In a certain way, data migration also assists in increasing the quality of the data. A decent data model for the new solution is required to properly migrate the often un- or less structured data into the new system. Creating such a proper data model will lead to a more insightful transfer and transformation of data. This will not actually improve the quality of the data, but it does enforce an improvement for loading the data into the target system.

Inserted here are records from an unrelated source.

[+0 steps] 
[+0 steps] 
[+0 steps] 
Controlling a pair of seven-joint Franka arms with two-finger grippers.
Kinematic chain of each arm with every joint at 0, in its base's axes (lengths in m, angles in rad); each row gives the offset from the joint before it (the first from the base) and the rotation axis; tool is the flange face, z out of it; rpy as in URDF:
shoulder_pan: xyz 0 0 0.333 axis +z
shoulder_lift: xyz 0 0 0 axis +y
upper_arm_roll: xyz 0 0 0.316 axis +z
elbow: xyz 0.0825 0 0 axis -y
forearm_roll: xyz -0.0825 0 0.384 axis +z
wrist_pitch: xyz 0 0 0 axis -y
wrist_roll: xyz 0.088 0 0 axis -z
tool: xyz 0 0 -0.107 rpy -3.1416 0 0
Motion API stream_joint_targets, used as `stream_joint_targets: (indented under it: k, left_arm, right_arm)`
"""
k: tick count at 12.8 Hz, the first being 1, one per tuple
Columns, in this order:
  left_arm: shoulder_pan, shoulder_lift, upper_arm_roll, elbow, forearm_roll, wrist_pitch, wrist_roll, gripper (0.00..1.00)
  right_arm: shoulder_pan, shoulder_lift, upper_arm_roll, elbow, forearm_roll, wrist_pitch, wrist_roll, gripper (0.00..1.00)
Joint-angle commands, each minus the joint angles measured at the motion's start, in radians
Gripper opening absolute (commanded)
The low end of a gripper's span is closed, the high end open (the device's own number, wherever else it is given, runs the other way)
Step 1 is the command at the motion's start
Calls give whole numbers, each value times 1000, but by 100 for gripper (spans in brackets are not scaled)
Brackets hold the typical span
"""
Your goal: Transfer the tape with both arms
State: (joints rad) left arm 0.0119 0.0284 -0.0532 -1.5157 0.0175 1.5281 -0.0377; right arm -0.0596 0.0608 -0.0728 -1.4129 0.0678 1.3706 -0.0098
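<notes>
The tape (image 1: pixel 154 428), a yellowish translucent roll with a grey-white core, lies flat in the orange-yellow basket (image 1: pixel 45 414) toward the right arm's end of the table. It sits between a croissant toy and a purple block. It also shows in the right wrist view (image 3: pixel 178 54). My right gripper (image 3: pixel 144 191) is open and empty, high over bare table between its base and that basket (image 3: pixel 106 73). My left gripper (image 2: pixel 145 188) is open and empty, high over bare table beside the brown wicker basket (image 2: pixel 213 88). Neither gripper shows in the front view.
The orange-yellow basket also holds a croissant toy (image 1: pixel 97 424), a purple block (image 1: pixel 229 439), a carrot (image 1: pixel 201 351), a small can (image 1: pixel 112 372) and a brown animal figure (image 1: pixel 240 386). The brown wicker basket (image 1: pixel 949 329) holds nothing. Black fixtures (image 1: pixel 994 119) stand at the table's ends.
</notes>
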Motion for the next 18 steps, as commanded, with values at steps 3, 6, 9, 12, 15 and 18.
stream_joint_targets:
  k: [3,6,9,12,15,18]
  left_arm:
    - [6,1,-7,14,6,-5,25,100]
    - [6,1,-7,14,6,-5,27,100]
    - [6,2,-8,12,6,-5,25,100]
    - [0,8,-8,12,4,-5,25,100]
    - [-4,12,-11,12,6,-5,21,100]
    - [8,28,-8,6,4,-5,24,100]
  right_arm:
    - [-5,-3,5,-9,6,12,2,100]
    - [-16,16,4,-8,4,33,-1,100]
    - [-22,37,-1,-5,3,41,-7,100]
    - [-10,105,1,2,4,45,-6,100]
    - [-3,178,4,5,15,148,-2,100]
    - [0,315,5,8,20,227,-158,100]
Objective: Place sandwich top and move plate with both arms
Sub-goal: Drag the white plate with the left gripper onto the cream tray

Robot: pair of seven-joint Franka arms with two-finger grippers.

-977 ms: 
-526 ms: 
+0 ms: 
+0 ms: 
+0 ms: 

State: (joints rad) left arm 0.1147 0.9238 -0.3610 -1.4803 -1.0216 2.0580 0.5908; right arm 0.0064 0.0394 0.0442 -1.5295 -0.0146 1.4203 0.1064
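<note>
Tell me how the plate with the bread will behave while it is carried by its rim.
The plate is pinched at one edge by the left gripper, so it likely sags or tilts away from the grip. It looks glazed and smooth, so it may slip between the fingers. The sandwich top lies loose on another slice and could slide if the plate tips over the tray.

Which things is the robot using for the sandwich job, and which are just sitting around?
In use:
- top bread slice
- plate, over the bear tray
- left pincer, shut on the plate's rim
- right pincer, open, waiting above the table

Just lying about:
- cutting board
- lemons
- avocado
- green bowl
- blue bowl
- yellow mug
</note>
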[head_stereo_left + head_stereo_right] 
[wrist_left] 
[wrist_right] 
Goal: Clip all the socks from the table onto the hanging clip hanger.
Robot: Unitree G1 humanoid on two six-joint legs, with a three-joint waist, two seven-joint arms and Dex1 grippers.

How is data migration executed?
There are two common data migration strategies, one of which is executed in a shorter time period and therefore pretty radical (“Big bang migration”). For the other strategy, the process is divided into steps which are executed over a longer period of time (“Agile migration”). Onno, MDM associate of Squadra, used an example to clarify which strategy is the most frequently used. When a supermarket wants to migrate its entire product range, it would be an immense task to do this in a few days. Instead, they could choose to start with e.g., the vegetables assortment and try them in the test environment. Here you may identify some errors which you will have to correct before you transfer cucumbers to your new environment. In conclusion, which migration strategy to use strongly depends on the organization, their product range, and their demands.
In order to migrate data, you could decide to use tools to assist you. Marc, also MDM associate of Squadra, states that 90% of the work is often still done with Excel, however, he adds that the data tool to use strongly depends on the type of company.
What are the challenges of data migration and how to overcome these?
Data migration is a complex and rather technical process which is accompanied with some challenges. The most frequently occurring challenge is the inconsistency of data in the source system. Due to the immense variety in data formats, it often happens that companies deliver data that does not fit the target location. These errors are often due to human mistakes: this leads to wrong and inconsistent data, which in turn leads to problems in processing the data. Marc uses an example to clarify the problem of inconsistency in data quality. In a warehouse, products come in boxes of many different sizes. The company’s employees can measure the box in different ways depending on how he placed it on the measuring device (on it’s side for example). Then the width of the box becomes the depth or vice versa.
This results in unspecified data which needs to be transformed. At this point, data engineers are of great importance due to the fact that they are able to transform this data in a way that it will effectively land at the target location. It is an iterative process of improving your data in order to eventually transfer it to the target location.
The process of data migration comes with another challenge: many companies do not understand their data. Jos argues that many companies still underestimate the importance of high-quality data. “Companies assume that data migration is a simple process. It is also assumed that IT- or data engineers will know how to properly use and transform the data, but this is not always realistic as they often do not talk the language of the business and only look at the data and not at the context (e.g., processes) in which the data is used.” Squadra associates are able to understand the business (specific) knowledge and process this information into IT knowledge. This is, therefore, where Squadra makes the data more accessible by translating business knowledge into technical information (or vice versa). It can be concluded that Squadra forms a bridge between business knowledge and successful data transformation.
Squadra therefore advises not only to manage data migration as a separate workstream, but also to run a “data readiness assessment” at the very initial stages of any data related project, but especially in PIM or MDM projects.